DNNs have adopted a feedforward architecture to sequentially transform visual signals into complex representations, akin to the human ventral stream. Even though models with purely feedforward architecture can easily recognize whole objects, they often mislabel objects in challenging conditions, such as incongruent object-background pairings, or ambiguous and partially occluded inputs. In contrast, models that incorporate recurrent connections are robust to partially occluded objects, suggesting the importance of recurrent processing for object recognition.
To continue bridging the gap between human and computer vision, we explore how the duration and sequencing of ventral stream processes can be used as constraints for guiding the development of computational models with recursive architecture.
Characterize function in the atypical brain, including neuroplasticity in sensory loss and pathologic activity in neurological disorders
We use our novel methodological approaches to study the atypical brain. The ideas in pursuing this goal are exemplified in the following projects.

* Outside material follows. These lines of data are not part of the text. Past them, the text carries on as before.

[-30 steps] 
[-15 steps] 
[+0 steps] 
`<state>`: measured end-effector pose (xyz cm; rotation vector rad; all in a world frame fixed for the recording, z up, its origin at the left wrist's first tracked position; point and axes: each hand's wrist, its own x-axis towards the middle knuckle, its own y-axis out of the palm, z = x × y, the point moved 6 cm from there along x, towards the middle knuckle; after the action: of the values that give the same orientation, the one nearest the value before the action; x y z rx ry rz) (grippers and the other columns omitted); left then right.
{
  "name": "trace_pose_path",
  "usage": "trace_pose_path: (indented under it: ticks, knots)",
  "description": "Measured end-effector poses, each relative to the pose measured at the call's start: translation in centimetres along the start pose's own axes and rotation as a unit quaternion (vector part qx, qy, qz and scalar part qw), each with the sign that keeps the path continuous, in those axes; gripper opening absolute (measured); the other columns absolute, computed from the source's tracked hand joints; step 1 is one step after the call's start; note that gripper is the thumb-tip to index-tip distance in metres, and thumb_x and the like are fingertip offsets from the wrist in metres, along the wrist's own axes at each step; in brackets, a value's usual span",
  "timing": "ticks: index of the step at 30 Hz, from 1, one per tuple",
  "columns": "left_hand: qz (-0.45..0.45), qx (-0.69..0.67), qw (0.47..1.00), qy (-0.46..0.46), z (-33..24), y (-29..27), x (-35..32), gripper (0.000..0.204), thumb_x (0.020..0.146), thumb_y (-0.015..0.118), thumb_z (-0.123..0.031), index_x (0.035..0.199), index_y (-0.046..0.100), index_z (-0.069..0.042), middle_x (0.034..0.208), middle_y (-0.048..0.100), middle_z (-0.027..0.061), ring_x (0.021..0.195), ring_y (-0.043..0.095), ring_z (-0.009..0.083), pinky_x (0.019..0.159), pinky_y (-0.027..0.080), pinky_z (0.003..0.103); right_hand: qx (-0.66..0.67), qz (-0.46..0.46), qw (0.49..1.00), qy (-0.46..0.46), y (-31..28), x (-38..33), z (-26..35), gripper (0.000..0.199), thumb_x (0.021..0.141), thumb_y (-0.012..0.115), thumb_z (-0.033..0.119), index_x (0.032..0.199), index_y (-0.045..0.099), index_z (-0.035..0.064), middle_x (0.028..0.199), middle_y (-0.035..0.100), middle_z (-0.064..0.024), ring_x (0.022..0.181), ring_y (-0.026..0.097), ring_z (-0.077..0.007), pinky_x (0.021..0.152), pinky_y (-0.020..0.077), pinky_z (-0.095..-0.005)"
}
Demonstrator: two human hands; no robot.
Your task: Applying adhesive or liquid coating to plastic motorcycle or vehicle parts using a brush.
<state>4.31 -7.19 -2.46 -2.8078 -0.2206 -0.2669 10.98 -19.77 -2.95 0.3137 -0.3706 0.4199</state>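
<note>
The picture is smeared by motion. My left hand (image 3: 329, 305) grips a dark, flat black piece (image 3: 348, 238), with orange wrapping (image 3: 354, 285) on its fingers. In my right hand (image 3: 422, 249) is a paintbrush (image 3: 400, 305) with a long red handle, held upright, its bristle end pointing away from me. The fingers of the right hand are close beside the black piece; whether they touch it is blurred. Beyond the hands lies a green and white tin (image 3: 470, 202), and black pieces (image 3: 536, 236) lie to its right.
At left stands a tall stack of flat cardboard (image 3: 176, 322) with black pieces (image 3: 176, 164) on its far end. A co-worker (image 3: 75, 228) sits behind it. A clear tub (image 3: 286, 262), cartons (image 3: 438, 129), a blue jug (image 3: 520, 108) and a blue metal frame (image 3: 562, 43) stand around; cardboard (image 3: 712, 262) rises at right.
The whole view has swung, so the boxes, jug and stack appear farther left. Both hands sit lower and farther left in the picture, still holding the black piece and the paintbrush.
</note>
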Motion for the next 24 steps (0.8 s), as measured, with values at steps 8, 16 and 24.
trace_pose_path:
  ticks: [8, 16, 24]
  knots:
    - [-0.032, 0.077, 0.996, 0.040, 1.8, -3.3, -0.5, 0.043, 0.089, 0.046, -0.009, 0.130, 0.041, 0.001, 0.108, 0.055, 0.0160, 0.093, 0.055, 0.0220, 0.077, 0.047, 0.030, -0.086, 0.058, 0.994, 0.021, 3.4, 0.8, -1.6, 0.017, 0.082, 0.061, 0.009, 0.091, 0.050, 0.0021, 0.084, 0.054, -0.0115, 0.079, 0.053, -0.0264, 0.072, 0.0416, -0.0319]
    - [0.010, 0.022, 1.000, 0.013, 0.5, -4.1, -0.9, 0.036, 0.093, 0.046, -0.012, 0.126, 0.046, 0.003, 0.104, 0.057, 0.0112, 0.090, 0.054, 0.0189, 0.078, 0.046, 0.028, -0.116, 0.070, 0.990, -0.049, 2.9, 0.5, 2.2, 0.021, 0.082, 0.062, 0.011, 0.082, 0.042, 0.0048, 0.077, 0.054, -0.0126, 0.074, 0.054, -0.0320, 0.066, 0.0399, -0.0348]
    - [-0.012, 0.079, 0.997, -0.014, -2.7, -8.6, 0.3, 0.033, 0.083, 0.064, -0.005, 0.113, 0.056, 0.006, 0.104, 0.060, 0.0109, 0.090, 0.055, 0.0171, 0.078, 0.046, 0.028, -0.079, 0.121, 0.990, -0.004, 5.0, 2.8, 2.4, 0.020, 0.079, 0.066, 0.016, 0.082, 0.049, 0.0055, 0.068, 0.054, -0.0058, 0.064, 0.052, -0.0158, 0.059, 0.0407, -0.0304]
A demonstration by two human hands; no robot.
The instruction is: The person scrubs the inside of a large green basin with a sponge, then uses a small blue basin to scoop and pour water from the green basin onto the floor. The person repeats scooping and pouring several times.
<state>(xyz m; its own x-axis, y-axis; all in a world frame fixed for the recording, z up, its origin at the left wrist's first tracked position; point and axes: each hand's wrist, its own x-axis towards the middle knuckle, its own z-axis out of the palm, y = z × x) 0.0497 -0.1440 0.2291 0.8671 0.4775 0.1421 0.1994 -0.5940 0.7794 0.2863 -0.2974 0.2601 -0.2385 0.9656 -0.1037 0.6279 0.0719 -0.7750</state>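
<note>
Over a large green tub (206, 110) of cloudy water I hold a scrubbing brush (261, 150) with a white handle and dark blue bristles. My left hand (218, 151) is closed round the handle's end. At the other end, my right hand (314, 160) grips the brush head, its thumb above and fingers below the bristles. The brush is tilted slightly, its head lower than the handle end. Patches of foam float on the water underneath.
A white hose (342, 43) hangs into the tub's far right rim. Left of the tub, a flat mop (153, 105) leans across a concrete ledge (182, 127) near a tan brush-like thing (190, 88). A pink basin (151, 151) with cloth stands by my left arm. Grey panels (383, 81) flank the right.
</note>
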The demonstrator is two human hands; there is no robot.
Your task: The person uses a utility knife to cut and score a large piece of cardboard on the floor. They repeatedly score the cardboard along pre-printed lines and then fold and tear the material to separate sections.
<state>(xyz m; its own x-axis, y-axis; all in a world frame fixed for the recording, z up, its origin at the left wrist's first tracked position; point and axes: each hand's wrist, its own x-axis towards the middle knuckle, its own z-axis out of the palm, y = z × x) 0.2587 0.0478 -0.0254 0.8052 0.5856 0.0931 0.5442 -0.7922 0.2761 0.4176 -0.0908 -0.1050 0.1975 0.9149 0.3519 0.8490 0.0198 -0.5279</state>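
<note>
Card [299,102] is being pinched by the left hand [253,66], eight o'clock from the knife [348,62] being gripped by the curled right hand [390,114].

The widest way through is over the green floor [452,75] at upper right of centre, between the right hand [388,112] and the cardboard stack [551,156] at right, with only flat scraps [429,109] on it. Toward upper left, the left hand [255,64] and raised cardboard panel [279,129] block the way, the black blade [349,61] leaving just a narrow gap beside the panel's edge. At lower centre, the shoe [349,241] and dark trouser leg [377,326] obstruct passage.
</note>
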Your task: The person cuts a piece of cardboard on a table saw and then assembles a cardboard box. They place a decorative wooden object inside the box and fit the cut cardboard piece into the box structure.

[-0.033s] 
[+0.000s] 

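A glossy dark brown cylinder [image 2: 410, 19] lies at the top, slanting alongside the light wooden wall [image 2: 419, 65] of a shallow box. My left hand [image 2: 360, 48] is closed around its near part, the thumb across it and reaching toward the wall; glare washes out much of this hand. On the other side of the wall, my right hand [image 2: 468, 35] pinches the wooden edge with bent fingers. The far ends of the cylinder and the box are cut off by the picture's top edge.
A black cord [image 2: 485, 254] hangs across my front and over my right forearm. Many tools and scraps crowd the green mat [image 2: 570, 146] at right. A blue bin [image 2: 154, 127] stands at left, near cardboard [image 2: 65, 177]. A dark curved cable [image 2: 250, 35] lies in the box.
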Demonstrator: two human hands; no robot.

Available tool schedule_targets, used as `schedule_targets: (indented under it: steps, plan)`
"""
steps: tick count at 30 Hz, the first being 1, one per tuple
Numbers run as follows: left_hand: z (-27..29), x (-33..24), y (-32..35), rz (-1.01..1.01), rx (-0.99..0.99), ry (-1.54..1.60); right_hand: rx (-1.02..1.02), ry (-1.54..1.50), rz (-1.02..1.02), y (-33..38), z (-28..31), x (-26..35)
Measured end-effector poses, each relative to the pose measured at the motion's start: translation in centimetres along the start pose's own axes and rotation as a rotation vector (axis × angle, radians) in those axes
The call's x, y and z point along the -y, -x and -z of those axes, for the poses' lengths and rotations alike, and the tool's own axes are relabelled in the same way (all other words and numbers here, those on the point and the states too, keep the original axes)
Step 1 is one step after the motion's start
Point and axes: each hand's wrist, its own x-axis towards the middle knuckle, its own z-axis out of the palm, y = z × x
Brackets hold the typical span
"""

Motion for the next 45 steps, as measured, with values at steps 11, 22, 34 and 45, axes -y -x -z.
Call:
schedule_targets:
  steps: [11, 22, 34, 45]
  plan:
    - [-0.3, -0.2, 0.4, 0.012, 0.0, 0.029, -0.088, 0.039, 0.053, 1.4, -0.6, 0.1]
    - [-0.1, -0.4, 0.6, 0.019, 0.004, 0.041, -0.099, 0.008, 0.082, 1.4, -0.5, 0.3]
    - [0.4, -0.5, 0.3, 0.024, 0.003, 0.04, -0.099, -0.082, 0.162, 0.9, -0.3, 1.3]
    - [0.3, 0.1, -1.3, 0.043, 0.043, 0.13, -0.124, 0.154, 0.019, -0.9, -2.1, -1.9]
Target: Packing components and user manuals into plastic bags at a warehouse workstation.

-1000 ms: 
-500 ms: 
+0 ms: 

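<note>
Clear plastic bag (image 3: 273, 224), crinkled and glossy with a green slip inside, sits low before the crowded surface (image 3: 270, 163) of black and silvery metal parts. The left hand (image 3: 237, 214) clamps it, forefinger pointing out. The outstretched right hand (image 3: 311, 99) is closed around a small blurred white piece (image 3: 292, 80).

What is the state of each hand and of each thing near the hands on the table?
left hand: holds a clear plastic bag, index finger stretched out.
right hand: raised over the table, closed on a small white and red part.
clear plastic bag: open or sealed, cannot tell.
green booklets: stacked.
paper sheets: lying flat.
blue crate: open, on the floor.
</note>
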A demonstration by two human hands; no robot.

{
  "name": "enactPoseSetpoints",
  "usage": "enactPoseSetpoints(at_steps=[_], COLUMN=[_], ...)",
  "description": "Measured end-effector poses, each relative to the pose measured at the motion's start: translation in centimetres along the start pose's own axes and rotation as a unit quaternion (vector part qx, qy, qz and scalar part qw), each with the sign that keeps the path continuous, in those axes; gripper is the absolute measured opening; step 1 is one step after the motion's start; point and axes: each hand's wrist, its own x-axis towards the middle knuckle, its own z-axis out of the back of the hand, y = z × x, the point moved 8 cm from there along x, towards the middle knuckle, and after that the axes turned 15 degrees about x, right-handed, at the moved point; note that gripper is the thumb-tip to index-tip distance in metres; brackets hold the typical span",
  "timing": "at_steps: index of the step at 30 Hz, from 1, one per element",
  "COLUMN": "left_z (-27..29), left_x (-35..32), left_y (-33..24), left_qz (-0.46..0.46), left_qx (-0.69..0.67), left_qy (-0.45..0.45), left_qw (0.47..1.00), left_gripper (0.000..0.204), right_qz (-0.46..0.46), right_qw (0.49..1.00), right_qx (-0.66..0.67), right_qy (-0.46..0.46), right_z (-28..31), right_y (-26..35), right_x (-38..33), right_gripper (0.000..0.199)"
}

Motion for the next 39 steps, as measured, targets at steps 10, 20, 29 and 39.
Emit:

Functional reorganization of brain representations in blindness :
The human visual cortex does not fall silent in blindness. Substantial neuroimaging and neurological evidence has shown that visual cortex activation in blind individuals is functionally relevant for nonvisual tasks (e.g. Braille reading, verbal memory, and auditory spatial tasks). Yet, the nature of these computations and the governing principles of functional reorganization in blindness remain elusive. The two main theoretical frameworks proposed so far posit opposing hierarchical organizations of representations. The co-opted hierarchy framework suggests that the visually deprived cortex processes information in a consistent bottom-up hierarchy similar to its role in visual processing. In contrast, the reverse hierarchy framework predicts that early visual cortex receives high-level content at the end of the processing cascade, with the processing hierarchy reversed compared to the typical brain. The overall objective of this project is to disambiguate between these two theoretical frameworks by constructing a finely resolved picture of the sensory processing cascade in blind persons. We will use the MEG-fMRI fusion method that will allow for the first time to capture the hierarchical neural cascade of Braille processing in blind individuals.
Variability in the auditory-evoked neural response as a potential mechanism for dyslexia
The goal of this project is to investigate the role of neural variability in dyslexia. In particular, we explore whether trial-by-trial neural variability differs in the auditory and/or visual cortex of children with dyslexia when compared to neurotypical children. Preliminary results indicate the autism condition is associated with decreased consistency in the neural response for both auditory and visual stimuli.
Sensitivity to speech distributional information in children with autism
This project investigates whether children with autism spectrum disorder are sensitive to probability cues in speech. In typical language acquisition literature, ample evidence suggests neurotypical children are exquisitely poised to capture the distributional information embedded in speech, to learn various aspects of phonotactic and syntactic rules. Children with autism, however, demonstrate impaired performance in such tasks. We use an auditory mismatch paradigm (syllables ‘ba’ and ‘da’ delivered with different probabilities) to detect deficits in probabilistic learning. Preliminary findings have revealed that impaired reading skills in autism are associated with atypical sensitivity to frequency of syllables.